START Collected data
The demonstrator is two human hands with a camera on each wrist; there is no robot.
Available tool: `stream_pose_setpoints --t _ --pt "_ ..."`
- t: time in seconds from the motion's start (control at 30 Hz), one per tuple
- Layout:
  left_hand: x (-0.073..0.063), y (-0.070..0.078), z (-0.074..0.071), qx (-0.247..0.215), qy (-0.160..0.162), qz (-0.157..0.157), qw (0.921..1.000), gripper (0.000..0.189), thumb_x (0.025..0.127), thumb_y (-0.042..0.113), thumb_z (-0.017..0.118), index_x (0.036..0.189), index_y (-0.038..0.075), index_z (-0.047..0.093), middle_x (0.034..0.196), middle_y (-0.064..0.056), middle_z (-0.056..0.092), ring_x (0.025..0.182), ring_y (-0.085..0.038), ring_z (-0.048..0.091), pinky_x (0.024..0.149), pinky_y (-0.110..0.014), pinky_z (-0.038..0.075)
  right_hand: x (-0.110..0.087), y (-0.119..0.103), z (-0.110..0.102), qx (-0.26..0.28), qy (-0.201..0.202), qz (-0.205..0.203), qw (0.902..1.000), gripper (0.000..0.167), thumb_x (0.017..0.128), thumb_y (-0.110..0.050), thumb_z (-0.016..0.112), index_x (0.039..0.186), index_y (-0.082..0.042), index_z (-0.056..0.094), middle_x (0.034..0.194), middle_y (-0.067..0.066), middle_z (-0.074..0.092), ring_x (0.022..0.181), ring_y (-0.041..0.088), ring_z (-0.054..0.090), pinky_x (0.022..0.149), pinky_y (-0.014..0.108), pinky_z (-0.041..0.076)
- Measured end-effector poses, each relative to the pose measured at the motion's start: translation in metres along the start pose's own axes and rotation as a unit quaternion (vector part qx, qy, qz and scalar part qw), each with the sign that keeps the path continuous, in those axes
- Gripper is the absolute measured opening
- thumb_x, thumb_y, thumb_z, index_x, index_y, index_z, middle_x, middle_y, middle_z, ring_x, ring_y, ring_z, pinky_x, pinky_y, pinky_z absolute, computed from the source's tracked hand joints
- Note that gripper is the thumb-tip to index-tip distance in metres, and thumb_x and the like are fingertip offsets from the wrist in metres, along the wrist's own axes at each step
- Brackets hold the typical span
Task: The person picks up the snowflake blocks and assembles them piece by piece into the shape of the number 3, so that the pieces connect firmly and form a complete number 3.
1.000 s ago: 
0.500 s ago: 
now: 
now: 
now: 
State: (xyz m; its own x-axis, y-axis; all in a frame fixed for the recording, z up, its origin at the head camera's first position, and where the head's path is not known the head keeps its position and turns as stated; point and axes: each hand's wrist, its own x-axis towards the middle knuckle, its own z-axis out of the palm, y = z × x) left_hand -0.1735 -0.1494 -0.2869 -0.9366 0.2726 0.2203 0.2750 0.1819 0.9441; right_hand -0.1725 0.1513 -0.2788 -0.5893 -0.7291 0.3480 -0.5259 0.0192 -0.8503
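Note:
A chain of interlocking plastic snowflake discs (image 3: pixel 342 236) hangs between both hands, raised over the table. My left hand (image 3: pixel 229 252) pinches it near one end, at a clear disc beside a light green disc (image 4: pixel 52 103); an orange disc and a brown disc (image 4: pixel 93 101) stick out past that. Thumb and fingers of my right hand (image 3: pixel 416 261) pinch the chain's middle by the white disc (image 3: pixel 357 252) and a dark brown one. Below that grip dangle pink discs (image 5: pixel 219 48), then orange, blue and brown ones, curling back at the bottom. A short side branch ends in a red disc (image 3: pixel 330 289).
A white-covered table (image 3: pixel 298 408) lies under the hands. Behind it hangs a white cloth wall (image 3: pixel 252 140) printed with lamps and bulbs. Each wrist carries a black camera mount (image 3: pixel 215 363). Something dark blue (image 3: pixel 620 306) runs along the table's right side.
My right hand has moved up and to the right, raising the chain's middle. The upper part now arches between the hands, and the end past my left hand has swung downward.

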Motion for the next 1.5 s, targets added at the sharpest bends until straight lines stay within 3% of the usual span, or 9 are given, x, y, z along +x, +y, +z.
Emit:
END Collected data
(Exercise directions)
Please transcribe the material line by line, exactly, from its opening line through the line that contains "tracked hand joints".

(Your solution)
The demonstrator is two human hands with a camera on each wrist; there is no robot.
Available tool: `stream_pose_setpoints --t _ --pt "_ ..."`
- t: time in seconds from the motion's start (control at 30 Hz), one per tuple
- Layout:
  left_hand: x (-0.073..0.063), y (-0.070..0.078), z (-0.074..0.071), qx (-0.247..0.215), qy (-0.160..0.162), qz (-0.157..0.157), qw (0.921..1.000), gripper (0.000..0.189), thumb_x (0.025..0.127), thumb_y (-0.042..0.113), thumb_z (-0.017..0.118), index_x (0.036..0.189), index_y (-0.038..0.075), index_z (-0.047..0.093), middle_x (0.034..0.196), middle_y (-0.064..0.056), middle_z (-0.056..0.092), ring_x (0.025..0.182), ring_y (-0.085..0.038), ring_z (-0.048..0.091), pinky_x (0.024..0.149), pinky_y (-0.110..0.014), pinky_z (-0.038..0.075)
  right_hand: x (-0.110..0.087), y (-0.119..0.103), z (-0.110..0.102), qx (-0.26..0.28), qy (-0.201..0.202), qz (-0.205..0.203), qw (0.902..1.000), gripper (0.000..0.167), thumb_x (0.017..0.128), thumb_y (-0.110..0.050), thumb_z (-0.016..0.112), index_x (0.039..0.186), index_y (-0.082..0.042), index_z (-0.056..0.094), middle_x (0.034..0.194), middle_y (-0.067..0.066), middle_z (-0.074..0.092), ring_x (0.022..0.181), ring_y (-0.041..0.088), ring_z (-0.054..0.090), pinky_x (0.022..0.149), pinky_y (-0.014..0.108), pinky_z (-0.041..0.076)
- Measured end-effector poses, each relative to the pose measured at the motion's start: translation in metres along the start pose's own axes and rotation as a unit quaternion (vector part qx, qy, qz and scalar part qw), each with the sign that keeps the path continuous, in those axes
- Gripper is the absolute measured opening
- thumb_x, thumb_y, thumb_z, index_x, index_y, index_z, middle_x, middle_y, middle_z, ring_x, ring_y, ring_z, pinky_x, pinky_y, pinky_z absolute, computed from the source's tracked hand joints

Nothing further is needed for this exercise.